Nella Baghavad Gita vediamo Krishna che invita il suo discepolo ad agire in base al dharma, ovvero il suo giusto dovere, non per soddisfare i desideri dell’ego, e senza creare attaccamento all’azione, ma come offerta sacrificale. L’agire secondo il dharma espresso nella Gita, è la connotazione positiva dell’azione che si è persa per molti secoli.
Il karma yoga è lo yoga dell’azione altruistica, devota, scaturita da quella forza dell’Io che il Cristo chiamerà “carità”. È lo yoga della carità. La dottrina del distacco, dell’agire disinteressato, è la soluzione che la Baghavad Gita suggerisce al discepolo dello yoga e che Krishna ripropone in molti versetti nel tema fondamentale della ricerca del retto agire, quello cioè dettato dall’Io.
Il karma yogi agisce senza attaccamento né avversione per l’azione che sta compiendo, senza alcun desiderio per i frutti dell’azione. Tuttavia, questo non significa accettare e subire passivamente qualsiasi evento o costrizione la vita stia imponendo; il karma yogi è colui che possiede la saggezza e le capacità per liberarsi in modo armonico da ogni situazione che, se fosse vissuta in qualsiasi altro modo, rischierebbe di alterare il proprio equilibrio.
Così, egli non si oppone ai doveri che la vita quotidianamente gli impone, ma li riconosce e accetta con gioia; in questo modo non soltanto scioglie i legami karmici e reincarnativi che lo legano al mondo fenomenico illusorio, ma rinsalda la propria unione mistica (yoga, appunto) con Dio e la vera essenza del Cosmo; un po’ come la tessera di un immenso mosaico che, accettando il proprio ruolo, trova la sua giusta collocazione, perdendo l’identità di semplice tessera e trasformandosi così nel mosaico stesso.

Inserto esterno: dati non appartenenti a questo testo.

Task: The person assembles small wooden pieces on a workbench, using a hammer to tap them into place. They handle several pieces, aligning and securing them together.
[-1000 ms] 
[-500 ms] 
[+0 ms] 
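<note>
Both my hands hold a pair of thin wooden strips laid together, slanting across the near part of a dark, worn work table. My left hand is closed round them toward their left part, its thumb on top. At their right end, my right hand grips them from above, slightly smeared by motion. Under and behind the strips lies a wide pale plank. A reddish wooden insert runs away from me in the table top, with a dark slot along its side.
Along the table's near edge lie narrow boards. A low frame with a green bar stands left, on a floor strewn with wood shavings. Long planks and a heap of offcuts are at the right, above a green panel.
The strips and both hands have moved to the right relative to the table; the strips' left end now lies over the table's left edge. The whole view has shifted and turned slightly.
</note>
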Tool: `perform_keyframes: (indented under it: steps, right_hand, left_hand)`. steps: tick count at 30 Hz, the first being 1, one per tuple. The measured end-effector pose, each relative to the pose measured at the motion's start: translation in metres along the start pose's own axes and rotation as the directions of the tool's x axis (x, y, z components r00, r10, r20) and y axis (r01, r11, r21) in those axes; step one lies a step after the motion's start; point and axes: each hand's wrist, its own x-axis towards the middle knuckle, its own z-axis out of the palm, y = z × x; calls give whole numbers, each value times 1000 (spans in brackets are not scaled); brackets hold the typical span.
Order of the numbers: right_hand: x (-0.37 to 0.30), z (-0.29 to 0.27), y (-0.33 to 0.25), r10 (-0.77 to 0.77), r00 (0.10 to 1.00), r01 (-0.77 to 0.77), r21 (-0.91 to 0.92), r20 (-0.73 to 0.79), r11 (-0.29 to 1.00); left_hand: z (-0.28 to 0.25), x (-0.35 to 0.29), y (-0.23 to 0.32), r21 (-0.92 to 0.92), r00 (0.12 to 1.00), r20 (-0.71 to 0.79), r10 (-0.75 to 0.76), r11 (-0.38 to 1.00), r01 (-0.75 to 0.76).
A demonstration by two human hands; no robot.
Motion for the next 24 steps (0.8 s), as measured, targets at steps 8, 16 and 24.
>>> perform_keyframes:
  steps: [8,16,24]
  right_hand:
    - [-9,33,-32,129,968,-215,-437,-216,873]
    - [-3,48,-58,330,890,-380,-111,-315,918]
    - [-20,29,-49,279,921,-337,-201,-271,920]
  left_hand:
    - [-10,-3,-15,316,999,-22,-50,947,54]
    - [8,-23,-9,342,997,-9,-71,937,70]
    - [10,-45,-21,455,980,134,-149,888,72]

Così il karma yogi, aderendo con gioia e distacco sia al dharma universale, sia al suo dharma specifico, sebbene sia ancora in parte legato al mondo fenomenico, già sperimenta la liberazione da tutto ciò che è mutevole, effimero, relativo e transitorio. Ogni istante, ogni situazione della sua vita, si trasforma per lui in un atto di meditazione profonda, in un momento di comunione con Dio.